Conventional 12C-FTIR spectroscopy of FP in SDS micellar or PBS environments
Secondary structures for FP in the SDS micellar and aqueous environments were examined using conventional 12C-FTIR spectroscopy. Representative FTIR spectra of the amide I band for FP in the SDS and PBS systems are shown in Figure 2. A principal band occurs at 1657 cm−1 for the SDS spectrum (Fig. 2C), and very similar spectra with major peaks centered at 1657 cm−1 were also observed for FP suspended in the membrane-mimic HFIP solvent (Fig. 2B) or POPG liposomes (Gordon et al. 2002). Because previous FTIR studies of deuterated proteins have assigned bands in the range of 1650–1659 cm−1 as α-helical (Byler and Susi 1986; Surewicz and Mantsch 1988; Haris and Chapman 1995), FP in SDS likely assumes high α-helical content. On the other hand, the control FTIR spectrum of FP alone in the PBS buffer (Fig. 2A) showed a dominant peak at 1628 cm−1, a high-field shoulder of 1643 cm−1 and a minor high-field peak at 1696 cm−1 (Gordon et al. 2002). In agreement with the FTIR spectrum of FP in PBS (Fig. 2A), an earlier FTIR spectroscopic study of a pure FP monolayer in D2O buffer similarly indicated a principal peak at 1620 cm−1, with a shoulder at 1640–1650 cm−1, and a less intense component at ∼1690 cm−1 (Agirre et al. 2000). The major peak at 1628 cm−1 and minor peak at 1696 cm−1 in Figure 2A probably reflect extensive antiparallel β-sheets for FP in PBS, created by a strong interstrand and, to a lesser degree, intrastrand TDC interactions (Moore and Krimm 1976a,b; Krimm and Bandekar 1986); the high field-shoulder at approx. 1643 cm−1 further denotes some random structure for FP in PBS. FTIR spectra comparable to that observed for FP in PBS (Fig. 2A) were reported for several aqueous amyloid peptides, and were also attributed to high proportions of antiparallel β-sheet structures (Halverson et al. 1991; Ashburn et al. 1992; Baldwin 1999).
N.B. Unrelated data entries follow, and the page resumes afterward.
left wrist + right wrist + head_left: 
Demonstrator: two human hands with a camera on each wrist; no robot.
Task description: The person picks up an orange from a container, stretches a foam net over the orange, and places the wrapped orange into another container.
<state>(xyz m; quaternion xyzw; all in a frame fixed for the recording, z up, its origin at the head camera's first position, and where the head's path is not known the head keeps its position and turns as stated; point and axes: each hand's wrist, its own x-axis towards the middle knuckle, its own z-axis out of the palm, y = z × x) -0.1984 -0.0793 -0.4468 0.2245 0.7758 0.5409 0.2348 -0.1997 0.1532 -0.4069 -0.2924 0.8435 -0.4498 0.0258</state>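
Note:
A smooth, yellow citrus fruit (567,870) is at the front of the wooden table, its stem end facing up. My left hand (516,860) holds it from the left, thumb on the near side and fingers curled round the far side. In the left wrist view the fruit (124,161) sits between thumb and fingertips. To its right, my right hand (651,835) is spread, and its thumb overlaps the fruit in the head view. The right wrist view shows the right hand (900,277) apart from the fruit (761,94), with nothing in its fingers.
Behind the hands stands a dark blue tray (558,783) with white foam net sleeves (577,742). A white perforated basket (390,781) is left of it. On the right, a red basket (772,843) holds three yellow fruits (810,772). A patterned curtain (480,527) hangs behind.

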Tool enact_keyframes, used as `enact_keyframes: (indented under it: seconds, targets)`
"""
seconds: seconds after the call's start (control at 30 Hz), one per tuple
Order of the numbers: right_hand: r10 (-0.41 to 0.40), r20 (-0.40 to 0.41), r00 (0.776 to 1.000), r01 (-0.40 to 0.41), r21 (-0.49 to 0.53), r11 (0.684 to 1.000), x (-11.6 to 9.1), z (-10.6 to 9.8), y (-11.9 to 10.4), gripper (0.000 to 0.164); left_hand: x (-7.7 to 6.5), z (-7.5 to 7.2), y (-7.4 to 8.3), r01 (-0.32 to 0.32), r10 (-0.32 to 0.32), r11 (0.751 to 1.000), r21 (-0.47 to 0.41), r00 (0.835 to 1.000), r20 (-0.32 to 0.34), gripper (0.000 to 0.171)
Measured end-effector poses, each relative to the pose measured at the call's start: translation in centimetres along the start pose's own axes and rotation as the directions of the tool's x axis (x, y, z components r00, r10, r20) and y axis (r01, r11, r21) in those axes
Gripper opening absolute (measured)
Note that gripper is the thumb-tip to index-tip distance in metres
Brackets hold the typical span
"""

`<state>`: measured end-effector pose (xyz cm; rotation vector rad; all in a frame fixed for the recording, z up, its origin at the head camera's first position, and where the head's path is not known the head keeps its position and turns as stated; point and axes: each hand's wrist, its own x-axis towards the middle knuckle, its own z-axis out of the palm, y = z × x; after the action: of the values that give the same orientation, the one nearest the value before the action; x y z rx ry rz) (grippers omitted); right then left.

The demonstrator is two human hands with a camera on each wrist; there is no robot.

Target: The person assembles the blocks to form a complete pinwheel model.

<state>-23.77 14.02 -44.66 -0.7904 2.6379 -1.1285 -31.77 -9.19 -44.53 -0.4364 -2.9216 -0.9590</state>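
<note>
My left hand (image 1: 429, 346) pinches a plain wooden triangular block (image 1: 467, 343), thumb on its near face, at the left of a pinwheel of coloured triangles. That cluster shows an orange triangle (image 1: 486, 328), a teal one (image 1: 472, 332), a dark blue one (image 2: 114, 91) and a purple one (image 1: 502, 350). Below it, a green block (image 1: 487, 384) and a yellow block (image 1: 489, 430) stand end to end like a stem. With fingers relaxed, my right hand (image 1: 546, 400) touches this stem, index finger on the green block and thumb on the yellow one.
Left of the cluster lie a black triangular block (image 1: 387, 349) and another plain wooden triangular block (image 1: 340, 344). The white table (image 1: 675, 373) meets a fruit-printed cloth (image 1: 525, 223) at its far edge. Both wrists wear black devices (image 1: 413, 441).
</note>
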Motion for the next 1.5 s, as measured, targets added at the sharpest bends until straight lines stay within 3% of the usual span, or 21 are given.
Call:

The relative proportions of secondary structure were analyzed with subsequent curve fitting using earlier criteria (Byler and Susi 1986), as described in Materials and Methods (Gordon et al. 1996, 2000, 2002). These Fourier self-deconvolutions indicated the following α-helical levels for FP in the various environments: POPG ∼ HFIP ∼ SDS >> PBS (Table 1). Although the α-helix proportions for FP in SDS and POPG in Table 1 lie within experimental error (i.e., 43.9% versus 52.1%), slightly fewer residues may participate in the α-helix for peptide in the SDS medium; that is, 10 and 12 residues are α-helical for FP in SDS and POPG, respectively. The FTIR analysis further indicates that significant β- and random structures are present for peptide in the POPG, HFIP, SDS, and PBS environments (Table 1). Last, the FTIR findings suggest that moving FP from a lipid (or membrane-mimic) milieu to a more aqueous environment transforms certain α-helical residues into β-sheet, β-turn, and random conformations. Table 1 shows that β-sheet, β-turn, and random conformations are greater than 80% of the total secondary structure for FP in PBS, while the corresponding α-helical level is less than 20%.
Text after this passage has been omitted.